THE RECORDS
============================================================

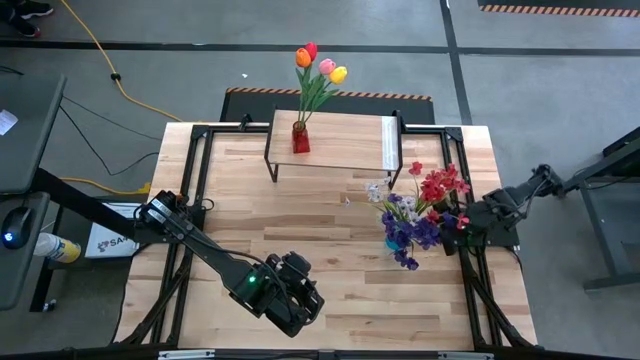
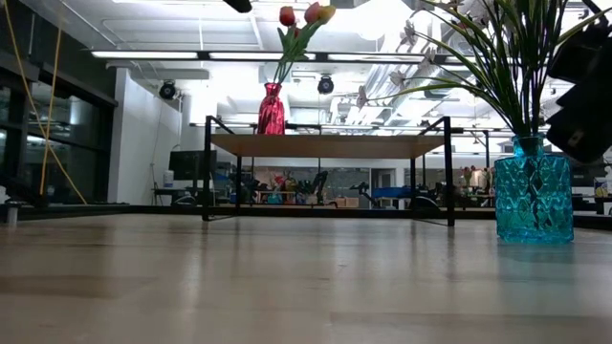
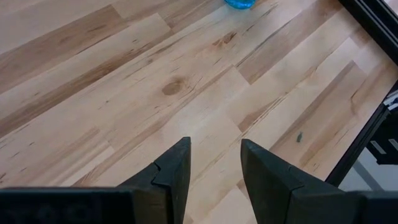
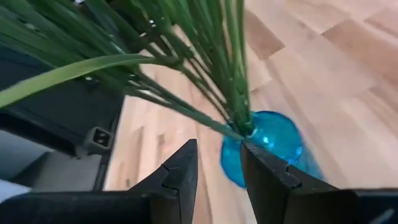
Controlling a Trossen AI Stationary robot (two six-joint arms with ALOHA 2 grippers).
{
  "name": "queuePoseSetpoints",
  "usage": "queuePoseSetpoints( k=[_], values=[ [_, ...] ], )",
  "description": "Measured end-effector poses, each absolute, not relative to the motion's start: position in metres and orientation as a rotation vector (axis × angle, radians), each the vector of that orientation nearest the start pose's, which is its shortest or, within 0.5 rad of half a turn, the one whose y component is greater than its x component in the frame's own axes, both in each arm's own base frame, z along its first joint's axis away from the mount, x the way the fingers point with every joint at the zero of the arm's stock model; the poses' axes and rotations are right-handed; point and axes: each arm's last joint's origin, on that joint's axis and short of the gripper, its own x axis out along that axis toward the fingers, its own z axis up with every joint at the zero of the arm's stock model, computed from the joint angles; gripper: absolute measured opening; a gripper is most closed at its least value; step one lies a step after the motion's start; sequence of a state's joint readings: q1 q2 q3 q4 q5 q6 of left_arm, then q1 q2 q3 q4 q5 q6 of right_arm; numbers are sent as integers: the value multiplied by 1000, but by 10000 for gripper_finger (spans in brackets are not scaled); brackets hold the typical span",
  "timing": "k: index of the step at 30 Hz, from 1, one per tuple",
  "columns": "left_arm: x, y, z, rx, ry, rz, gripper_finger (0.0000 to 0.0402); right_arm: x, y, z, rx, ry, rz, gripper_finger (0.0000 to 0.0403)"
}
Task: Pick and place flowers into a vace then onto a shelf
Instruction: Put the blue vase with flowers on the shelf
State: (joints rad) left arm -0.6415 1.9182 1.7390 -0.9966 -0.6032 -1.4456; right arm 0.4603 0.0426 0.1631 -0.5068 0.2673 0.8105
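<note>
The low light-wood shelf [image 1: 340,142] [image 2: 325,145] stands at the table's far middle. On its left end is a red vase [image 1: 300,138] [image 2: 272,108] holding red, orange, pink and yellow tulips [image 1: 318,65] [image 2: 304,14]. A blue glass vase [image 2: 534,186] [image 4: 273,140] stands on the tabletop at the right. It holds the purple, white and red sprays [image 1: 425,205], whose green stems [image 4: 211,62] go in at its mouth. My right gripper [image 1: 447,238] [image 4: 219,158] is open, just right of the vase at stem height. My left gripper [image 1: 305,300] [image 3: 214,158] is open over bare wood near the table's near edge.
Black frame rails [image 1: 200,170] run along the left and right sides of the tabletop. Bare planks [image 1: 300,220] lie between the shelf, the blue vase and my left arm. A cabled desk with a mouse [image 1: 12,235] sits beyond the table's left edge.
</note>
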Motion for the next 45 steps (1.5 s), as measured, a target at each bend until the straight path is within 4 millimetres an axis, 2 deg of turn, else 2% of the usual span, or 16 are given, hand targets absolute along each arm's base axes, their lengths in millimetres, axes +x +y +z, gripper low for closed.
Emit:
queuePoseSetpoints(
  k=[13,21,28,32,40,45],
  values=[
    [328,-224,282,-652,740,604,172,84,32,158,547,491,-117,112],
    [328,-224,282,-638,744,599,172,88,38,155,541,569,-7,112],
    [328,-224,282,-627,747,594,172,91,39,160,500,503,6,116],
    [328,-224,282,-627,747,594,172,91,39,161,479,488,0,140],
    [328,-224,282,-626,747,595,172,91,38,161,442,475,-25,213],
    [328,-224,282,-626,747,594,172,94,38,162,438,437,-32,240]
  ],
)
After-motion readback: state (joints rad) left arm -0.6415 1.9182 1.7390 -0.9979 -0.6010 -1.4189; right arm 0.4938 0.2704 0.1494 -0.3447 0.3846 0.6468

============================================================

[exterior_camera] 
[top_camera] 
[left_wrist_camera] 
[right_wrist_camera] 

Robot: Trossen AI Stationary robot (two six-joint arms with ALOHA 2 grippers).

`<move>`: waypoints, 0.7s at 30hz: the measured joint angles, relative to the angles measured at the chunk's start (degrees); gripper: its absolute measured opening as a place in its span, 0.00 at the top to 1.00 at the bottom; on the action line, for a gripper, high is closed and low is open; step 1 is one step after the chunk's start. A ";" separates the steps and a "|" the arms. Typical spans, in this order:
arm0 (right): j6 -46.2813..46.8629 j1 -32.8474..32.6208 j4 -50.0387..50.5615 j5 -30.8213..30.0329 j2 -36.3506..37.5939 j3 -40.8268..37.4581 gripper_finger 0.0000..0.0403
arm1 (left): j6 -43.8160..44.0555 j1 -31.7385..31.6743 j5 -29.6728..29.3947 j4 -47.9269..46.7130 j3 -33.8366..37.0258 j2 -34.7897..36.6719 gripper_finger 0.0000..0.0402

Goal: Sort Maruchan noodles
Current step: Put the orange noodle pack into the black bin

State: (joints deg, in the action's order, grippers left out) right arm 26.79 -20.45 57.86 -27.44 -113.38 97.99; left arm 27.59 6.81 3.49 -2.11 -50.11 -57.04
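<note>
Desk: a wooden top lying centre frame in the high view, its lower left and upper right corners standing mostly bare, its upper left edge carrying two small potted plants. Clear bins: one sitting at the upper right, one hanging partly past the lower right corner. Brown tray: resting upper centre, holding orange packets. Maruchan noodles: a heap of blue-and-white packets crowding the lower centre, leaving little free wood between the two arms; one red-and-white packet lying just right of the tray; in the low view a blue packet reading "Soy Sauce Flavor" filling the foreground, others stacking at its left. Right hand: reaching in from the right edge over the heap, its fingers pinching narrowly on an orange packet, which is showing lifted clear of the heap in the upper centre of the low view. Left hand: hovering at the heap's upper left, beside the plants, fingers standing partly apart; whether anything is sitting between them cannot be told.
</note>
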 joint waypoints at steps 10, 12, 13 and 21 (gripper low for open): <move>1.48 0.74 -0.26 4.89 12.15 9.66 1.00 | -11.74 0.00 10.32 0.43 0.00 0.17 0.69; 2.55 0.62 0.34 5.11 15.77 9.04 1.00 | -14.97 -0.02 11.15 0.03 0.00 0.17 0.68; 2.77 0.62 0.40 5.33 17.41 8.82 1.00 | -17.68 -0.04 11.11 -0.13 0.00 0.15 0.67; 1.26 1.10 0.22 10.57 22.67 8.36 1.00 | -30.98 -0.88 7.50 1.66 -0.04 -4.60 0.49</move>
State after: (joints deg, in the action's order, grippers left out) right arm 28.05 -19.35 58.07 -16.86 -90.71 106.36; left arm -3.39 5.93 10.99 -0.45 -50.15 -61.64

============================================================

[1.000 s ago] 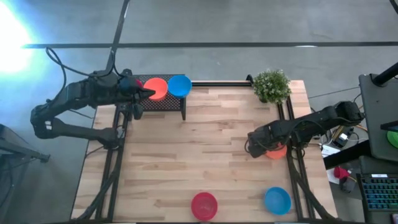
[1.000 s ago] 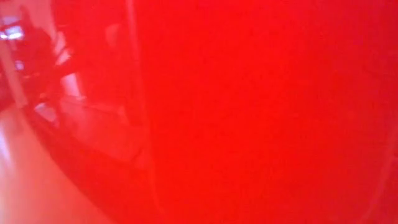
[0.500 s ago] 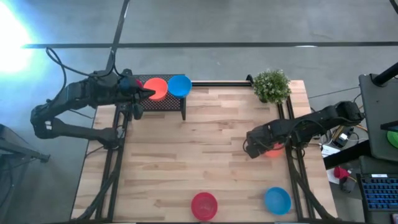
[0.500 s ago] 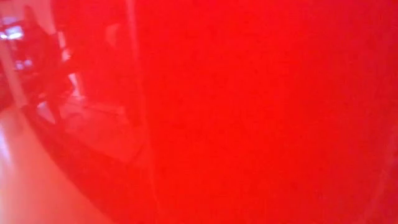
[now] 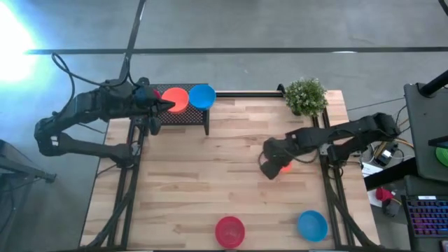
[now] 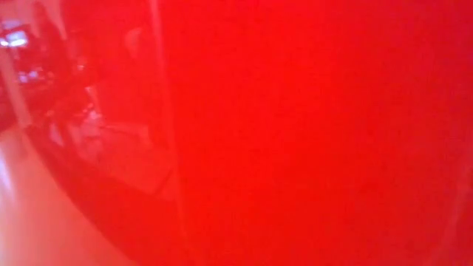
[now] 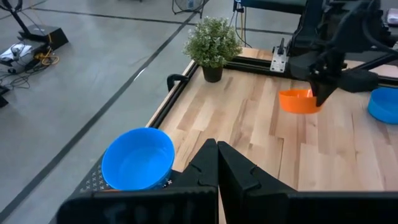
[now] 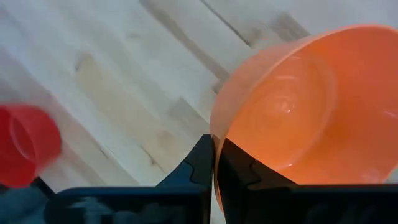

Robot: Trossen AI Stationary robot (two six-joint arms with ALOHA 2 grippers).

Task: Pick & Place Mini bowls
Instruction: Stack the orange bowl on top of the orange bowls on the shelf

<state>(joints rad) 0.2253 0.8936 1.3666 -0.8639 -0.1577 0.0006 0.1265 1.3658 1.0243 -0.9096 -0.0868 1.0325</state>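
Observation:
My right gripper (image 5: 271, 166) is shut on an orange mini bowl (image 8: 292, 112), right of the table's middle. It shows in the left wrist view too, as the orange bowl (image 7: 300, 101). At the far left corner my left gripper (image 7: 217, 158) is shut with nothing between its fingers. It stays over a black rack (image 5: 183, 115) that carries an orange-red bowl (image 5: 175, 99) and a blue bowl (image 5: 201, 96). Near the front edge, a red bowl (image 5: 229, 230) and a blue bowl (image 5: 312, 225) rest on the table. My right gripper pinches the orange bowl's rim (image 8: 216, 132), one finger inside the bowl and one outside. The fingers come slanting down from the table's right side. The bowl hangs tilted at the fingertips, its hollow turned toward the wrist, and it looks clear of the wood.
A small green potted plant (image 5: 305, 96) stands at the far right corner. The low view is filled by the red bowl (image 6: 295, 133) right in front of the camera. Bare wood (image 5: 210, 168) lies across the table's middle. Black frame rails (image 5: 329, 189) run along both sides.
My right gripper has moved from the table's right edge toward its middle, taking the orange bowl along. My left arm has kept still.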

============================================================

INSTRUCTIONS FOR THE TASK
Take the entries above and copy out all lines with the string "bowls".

ANSWER TO THIS TASK
Task: Pick & Place Mini bowls
Instruction: Stack the orange bowl on top of the orange bowls on the shelf

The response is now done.